**Task goal**
Write out again, word for word, the lines below from the line that holds "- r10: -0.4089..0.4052" through the line that holds "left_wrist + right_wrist", omitting pictures.

::::::

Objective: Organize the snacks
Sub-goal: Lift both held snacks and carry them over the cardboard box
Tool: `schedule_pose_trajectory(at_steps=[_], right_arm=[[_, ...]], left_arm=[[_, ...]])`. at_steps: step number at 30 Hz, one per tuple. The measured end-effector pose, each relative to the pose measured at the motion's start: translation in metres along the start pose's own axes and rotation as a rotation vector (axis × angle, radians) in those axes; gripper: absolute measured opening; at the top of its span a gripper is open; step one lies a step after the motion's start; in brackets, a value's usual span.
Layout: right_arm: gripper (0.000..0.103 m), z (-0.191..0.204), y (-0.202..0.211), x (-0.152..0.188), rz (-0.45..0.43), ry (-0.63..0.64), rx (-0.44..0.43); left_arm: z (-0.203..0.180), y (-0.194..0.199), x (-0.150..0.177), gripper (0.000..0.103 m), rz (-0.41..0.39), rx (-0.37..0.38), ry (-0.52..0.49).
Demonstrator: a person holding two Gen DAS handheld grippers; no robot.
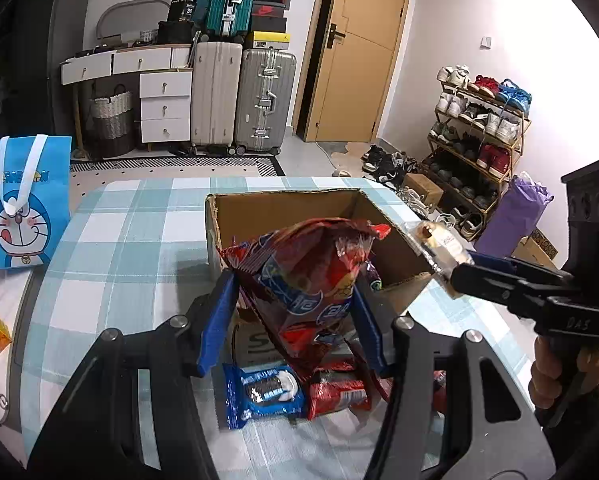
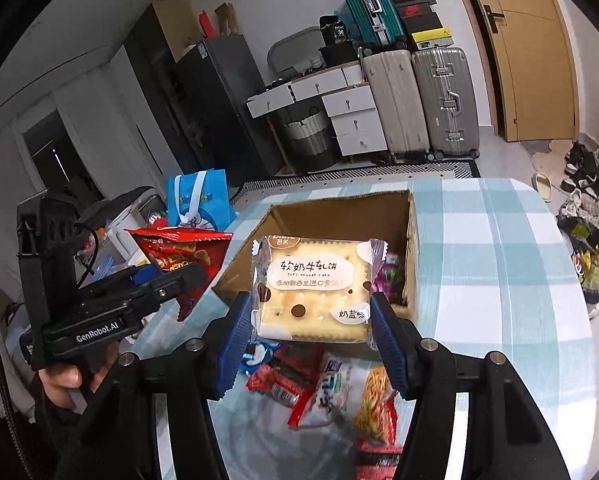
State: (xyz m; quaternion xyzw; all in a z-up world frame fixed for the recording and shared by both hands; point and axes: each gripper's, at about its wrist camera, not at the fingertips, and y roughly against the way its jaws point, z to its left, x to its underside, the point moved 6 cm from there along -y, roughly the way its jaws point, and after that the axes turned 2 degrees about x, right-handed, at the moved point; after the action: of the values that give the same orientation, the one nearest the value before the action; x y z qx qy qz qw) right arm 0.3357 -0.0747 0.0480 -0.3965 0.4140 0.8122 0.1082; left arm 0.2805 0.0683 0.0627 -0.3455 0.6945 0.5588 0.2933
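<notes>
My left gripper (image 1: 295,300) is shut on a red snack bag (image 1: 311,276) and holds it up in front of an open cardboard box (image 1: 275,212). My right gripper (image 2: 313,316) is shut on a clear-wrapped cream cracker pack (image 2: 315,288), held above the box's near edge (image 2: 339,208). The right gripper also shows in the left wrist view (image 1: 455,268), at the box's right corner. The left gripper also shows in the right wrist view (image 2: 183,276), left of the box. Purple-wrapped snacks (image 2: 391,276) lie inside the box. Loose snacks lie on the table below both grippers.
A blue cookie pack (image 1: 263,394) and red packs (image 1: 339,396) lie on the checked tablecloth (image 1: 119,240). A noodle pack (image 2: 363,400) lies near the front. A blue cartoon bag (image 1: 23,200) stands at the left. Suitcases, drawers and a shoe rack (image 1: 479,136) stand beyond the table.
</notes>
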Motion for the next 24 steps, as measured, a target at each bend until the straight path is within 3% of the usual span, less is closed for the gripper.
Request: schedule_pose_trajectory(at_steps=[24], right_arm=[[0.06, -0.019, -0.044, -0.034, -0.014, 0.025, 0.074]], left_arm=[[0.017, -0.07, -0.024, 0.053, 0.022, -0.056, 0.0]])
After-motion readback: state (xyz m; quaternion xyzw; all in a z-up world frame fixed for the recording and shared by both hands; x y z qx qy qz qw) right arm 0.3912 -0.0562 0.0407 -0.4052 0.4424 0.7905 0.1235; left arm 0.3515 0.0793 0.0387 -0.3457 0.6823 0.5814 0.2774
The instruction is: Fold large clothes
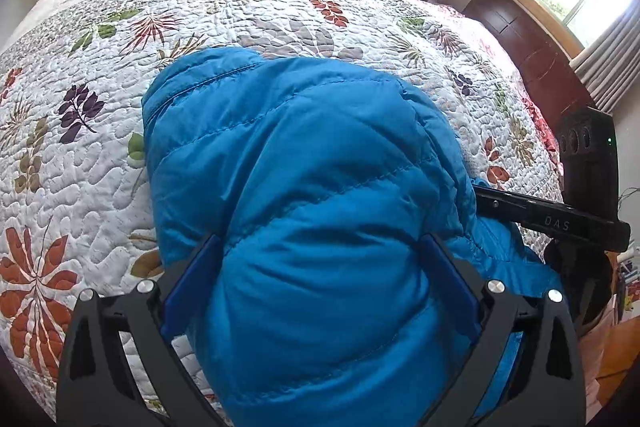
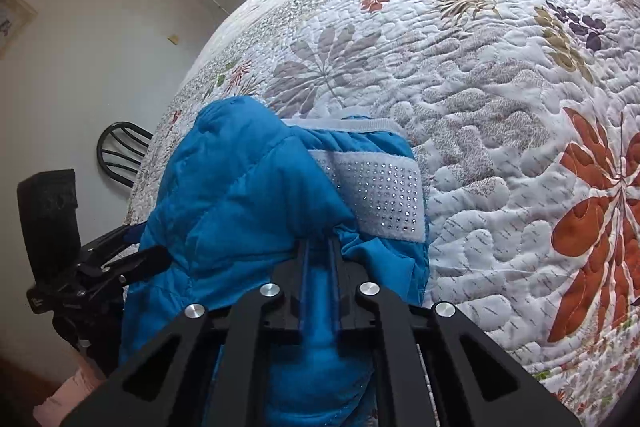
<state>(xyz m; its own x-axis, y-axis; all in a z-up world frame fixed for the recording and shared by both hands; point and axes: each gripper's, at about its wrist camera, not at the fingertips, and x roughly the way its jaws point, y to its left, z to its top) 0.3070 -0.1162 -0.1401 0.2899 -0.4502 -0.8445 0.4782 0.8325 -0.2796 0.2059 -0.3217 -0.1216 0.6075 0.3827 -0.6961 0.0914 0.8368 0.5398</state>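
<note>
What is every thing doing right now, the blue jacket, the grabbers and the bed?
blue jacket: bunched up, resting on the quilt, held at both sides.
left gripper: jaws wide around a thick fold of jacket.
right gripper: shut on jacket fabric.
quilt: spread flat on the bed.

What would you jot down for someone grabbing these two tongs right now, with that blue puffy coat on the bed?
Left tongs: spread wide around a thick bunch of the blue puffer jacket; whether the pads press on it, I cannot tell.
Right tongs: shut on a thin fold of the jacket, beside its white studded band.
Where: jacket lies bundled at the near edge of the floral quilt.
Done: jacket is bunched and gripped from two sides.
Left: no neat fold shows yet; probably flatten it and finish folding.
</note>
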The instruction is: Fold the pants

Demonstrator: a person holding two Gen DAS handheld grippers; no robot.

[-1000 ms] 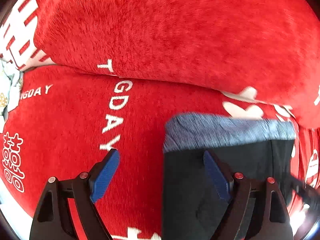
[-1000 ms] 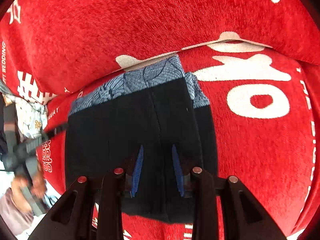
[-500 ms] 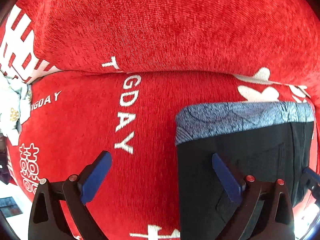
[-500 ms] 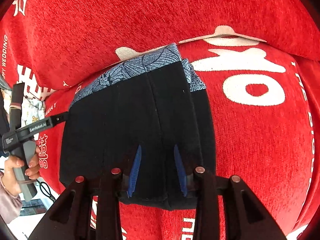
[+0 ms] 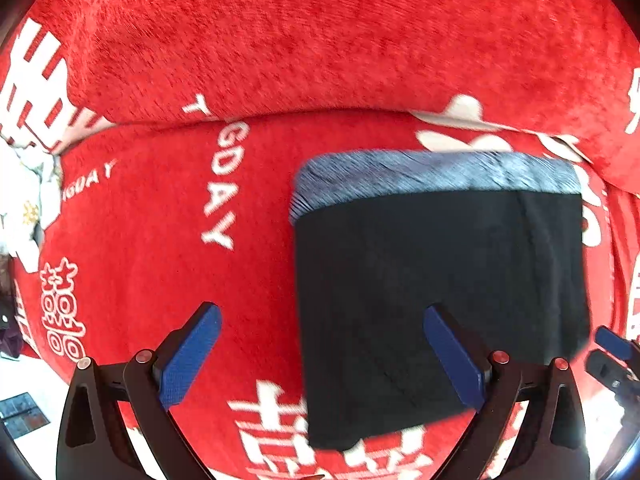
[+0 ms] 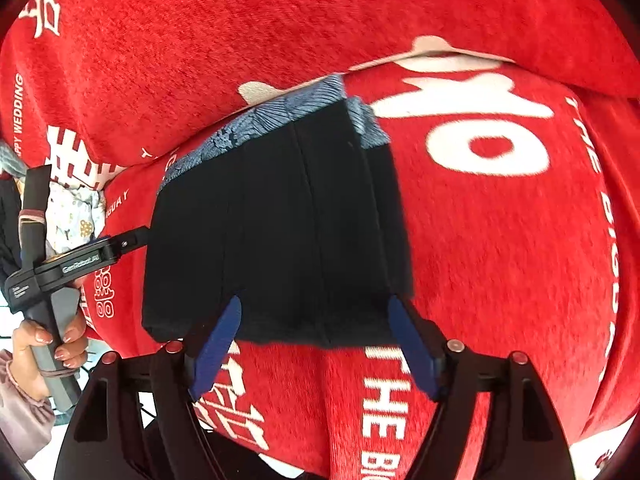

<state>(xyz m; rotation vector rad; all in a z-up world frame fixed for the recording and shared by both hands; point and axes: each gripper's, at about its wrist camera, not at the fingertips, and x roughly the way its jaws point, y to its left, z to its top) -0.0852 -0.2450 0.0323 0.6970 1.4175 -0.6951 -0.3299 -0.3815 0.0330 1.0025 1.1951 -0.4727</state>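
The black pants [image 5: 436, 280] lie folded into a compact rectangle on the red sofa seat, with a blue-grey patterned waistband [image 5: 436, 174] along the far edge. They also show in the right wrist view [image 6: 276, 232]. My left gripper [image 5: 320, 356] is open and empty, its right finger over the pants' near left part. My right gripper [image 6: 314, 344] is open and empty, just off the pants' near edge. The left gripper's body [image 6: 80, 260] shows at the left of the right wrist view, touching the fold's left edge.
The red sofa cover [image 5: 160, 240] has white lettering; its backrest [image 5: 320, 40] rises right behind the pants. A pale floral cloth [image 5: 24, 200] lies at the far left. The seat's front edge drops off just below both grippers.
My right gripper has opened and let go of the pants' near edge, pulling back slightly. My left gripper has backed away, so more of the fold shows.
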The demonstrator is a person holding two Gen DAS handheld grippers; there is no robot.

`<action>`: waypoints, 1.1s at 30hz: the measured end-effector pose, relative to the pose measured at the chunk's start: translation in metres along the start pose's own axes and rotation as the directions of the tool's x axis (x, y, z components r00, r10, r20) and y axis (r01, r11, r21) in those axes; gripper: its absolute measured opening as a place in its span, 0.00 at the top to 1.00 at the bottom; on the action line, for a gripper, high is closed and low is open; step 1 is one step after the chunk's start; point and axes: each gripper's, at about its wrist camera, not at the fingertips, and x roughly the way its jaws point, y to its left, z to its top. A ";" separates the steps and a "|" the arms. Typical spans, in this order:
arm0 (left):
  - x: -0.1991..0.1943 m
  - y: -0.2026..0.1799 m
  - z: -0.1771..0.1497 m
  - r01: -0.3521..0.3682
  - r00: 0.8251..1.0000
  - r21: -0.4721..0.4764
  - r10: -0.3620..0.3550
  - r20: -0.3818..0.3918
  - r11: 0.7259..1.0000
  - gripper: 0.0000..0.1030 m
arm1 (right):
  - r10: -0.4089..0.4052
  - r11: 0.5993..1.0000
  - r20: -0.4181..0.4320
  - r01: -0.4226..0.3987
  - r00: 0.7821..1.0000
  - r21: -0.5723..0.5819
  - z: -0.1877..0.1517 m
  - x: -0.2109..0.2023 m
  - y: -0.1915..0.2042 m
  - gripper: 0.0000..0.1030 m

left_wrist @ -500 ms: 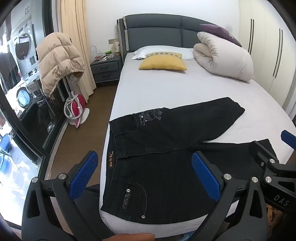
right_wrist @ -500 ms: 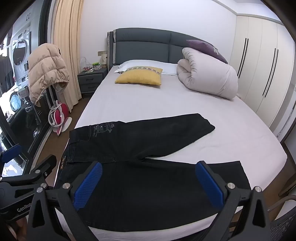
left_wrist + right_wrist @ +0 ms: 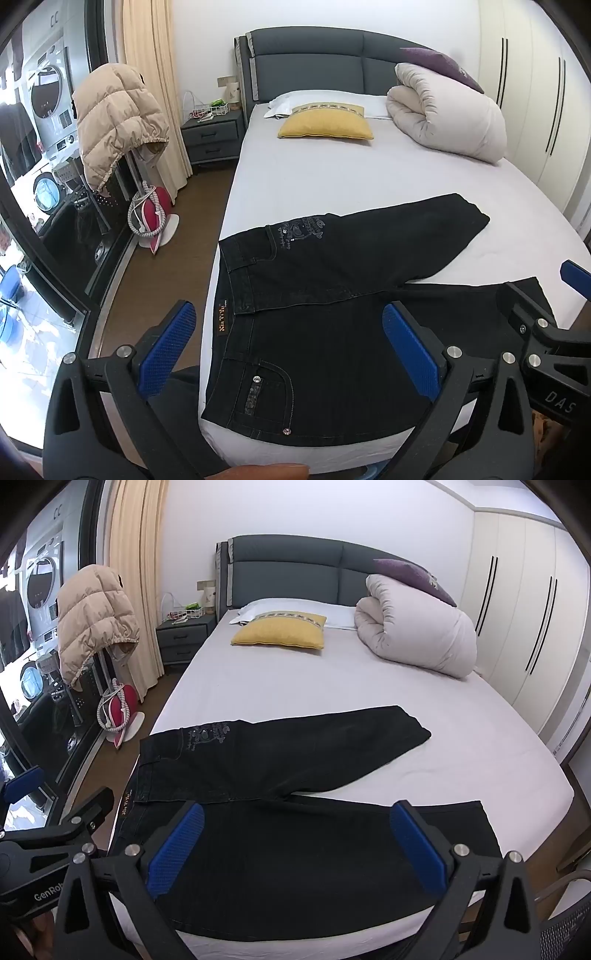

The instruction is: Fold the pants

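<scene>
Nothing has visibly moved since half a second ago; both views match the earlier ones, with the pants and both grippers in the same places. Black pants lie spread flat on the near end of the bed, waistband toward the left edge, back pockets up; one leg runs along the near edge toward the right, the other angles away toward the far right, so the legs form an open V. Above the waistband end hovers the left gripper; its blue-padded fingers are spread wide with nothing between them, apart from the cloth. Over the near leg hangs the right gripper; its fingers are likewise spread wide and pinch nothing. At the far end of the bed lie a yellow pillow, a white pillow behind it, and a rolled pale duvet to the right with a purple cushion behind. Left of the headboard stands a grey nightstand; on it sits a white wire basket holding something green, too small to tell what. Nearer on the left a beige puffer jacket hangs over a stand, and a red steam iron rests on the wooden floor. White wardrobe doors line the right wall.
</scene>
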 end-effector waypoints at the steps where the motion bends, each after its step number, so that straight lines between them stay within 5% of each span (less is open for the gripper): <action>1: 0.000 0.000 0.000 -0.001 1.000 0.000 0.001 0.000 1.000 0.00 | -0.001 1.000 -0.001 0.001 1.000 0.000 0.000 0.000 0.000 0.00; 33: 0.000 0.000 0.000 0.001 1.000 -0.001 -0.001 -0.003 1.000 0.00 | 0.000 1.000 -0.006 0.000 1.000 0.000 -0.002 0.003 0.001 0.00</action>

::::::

**Solution to the problem**
  - r10: -0.4089..0.4052
  - r11: 0.5993..1.0000
  - r20: -0.4181..0.4320
  - r01: -0.4226..0.3987
  - r00: 0.7821..1.0000
  - r21: -0.5723..0.5819
  - z: -0.1877..0.1517 m
  - x: -0.2109..0.2023 m
  - y: -0.1915..0.2042 m
  - gripper: 0.0000..0.1030 m

left_wrist @ -500 ms: 
right_wrist @ -500 ms: 
left_wrist + right_wrist @ +0 ms: 

Nothing else goes in the answer.